Differences from ISO 19109 with respect to General Feature Model
We have explicitly made the following break with ISO 19109:
- TypeName - we have separated out the concerns of TypeDefinition
from TypeName, in ISO 19109 these were combined and caused great
confusion when implementing.
- AttributeName - also separated from AttributeType in a similar
Numerous other changes have been made to leverage Java collection API
where appropriate. These represent a direct mapping onto the language
constructs and may or may not prove significant to those arriving from an
ISO 19109 background.
Relationship to ISO 19109 Primer
This work is greatly informed from a proposal included in the ISO
19109 primer - written by Bryce. In particular the requirement for
operations, associations and detailed review of ISO19109, and EMF was a
great asset. This primer also served as the only public documentation of
the ISO 19109 material available for open development.

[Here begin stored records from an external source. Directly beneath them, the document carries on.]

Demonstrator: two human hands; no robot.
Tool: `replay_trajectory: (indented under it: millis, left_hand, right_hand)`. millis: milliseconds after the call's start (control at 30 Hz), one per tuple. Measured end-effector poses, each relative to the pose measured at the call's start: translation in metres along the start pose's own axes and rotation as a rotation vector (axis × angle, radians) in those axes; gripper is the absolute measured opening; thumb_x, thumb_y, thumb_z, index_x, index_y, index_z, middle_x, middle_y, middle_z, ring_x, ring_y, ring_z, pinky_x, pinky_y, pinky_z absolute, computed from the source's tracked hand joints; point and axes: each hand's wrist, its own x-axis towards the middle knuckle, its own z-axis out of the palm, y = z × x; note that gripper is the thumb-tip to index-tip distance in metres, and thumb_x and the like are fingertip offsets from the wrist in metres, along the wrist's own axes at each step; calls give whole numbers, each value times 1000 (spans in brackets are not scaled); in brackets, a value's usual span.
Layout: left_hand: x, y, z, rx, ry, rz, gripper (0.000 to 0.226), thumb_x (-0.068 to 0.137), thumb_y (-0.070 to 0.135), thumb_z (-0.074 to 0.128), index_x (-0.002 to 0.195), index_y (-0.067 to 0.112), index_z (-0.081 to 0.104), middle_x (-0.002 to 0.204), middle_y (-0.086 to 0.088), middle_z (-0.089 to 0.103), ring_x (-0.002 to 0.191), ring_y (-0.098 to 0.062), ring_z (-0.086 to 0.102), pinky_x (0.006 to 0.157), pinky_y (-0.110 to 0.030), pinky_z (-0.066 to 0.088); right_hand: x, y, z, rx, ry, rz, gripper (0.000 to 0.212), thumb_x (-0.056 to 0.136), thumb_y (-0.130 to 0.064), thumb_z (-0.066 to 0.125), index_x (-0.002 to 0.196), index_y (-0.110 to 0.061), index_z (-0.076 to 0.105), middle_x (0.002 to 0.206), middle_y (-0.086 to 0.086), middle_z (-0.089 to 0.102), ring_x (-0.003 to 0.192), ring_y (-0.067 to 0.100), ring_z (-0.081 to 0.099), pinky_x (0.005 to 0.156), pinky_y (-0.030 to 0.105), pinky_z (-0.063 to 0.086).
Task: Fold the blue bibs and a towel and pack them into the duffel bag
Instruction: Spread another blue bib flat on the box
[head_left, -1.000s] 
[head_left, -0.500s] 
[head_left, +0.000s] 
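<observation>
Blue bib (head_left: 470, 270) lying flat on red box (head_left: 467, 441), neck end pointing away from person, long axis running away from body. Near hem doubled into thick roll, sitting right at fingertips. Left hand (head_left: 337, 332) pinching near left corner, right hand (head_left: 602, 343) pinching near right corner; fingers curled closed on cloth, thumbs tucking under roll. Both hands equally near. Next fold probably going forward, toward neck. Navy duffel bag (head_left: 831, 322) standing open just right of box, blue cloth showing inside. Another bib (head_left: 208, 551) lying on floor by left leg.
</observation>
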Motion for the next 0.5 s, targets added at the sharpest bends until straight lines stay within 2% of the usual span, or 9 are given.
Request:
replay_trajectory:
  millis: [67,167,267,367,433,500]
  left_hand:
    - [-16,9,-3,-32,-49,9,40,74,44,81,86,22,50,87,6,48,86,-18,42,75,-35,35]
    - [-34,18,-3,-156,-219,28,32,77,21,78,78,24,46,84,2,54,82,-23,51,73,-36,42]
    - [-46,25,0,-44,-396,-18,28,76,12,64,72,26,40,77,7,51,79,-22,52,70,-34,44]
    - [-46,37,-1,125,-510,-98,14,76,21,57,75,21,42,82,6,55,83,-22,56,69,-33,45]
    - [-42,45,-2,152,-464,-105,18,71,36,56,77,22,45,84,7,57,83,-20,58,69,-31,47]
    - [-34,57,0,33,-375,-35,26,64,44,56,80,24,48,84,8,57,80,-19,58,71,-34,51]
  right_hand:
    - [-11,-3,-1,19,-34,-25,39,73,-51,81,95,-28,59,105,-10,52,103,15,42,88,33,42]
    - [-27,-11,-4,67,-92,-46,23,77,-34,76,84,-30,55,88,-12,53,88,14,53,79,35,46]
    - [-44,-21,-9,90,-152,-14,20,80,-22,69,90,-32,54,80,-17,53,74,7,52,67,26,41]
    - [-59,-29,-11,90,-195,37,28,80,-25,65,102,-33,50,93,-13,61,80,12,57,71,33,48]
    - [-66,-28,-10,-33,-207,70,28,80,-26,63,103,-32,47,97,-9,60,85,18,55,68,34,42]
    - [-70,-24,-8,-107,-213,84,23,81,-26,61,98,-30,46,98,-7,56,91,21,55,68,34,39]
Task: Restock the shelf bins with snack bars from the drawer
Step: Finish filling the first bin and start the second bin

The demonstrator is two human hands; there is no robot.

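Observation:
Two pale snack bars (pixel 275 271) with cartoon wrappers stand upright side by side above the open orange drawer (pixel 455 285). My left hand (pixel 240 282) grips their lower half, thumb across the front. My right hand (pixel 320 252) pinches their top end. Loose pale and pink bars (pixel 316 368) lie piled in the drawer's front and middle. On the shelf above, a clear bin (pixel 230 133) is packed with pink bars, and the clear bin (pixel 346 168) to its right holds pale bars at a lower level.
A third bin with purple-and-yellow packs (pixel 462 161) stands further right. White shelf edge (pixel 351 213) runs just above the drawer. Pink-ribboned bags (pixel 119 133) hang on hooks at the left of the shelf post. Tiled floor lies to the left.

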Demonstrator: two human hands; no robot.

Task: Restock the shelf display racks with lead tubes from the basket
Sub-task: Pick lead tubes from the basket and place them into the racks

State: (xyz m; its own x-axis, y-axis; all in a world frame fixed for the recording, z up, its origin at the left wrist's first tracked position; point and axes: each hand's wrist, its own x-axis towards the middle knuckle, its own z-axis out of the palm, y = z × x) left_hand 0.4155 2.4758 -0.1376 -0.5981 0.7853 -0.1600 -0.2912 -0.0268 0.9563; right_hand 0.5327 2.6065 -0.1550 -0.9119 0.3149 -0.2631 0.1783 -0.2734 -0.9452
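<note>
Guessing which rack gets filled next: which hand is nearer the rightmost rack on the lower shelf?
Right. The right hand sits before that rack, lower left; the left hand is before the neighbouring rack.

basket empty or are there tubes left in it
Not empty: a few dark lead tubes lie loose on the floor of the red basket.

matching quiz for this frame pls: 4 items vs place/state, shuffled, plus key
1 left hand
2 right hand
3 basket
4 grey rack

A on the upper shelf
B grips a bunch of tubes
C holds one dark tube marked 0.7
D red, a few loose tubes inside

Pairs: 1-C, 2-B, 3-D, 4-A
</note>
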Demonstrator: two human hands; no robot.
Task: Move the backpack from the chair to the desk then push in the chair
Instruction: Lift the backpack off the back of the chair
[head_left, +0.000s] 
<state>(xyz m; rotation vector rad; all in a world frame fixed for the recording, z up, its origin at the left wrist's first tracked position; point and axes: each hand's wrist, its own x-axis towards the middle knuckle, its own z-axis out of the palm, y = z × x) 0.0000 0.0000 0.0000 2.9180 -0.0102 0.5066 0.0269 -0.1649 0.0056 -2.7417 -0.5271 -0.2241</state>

Differences from Bryce's proposal:
- Name, TypeName and Namespace as above
- Schema - we once again do not combine implementation with
identification (the proposal for Package extended ScopedName). We have
implemened a Schema class as a Map this works
out nicely as the keySet ends up being the Namespace for the Schema.
- Factory and Type separation, we have explicitly not extended our
type Schema class in order to make a FeatureFactory. A requirement of
the type system is to allow for application supplied FeatureType
creation, this is a seperate concern then modeling and grouping feature
The definition of Record and Name wsere unresolved at the time of this
work and has not been integrated. In particular the definition of Name
was taken as "too complicated".
We also disagreed with one of the goals of the proposal: convention
that the creation of objects inside an application schema is the
responsibility of the schema author. This goal is in conflict with
our need to allow applications to create instances of their own
devising. This need is particulary apparent when an application needs to
ensure the use of a specific base class (for example to work with a
persistence system Jaxtor, or modeling system like EMF).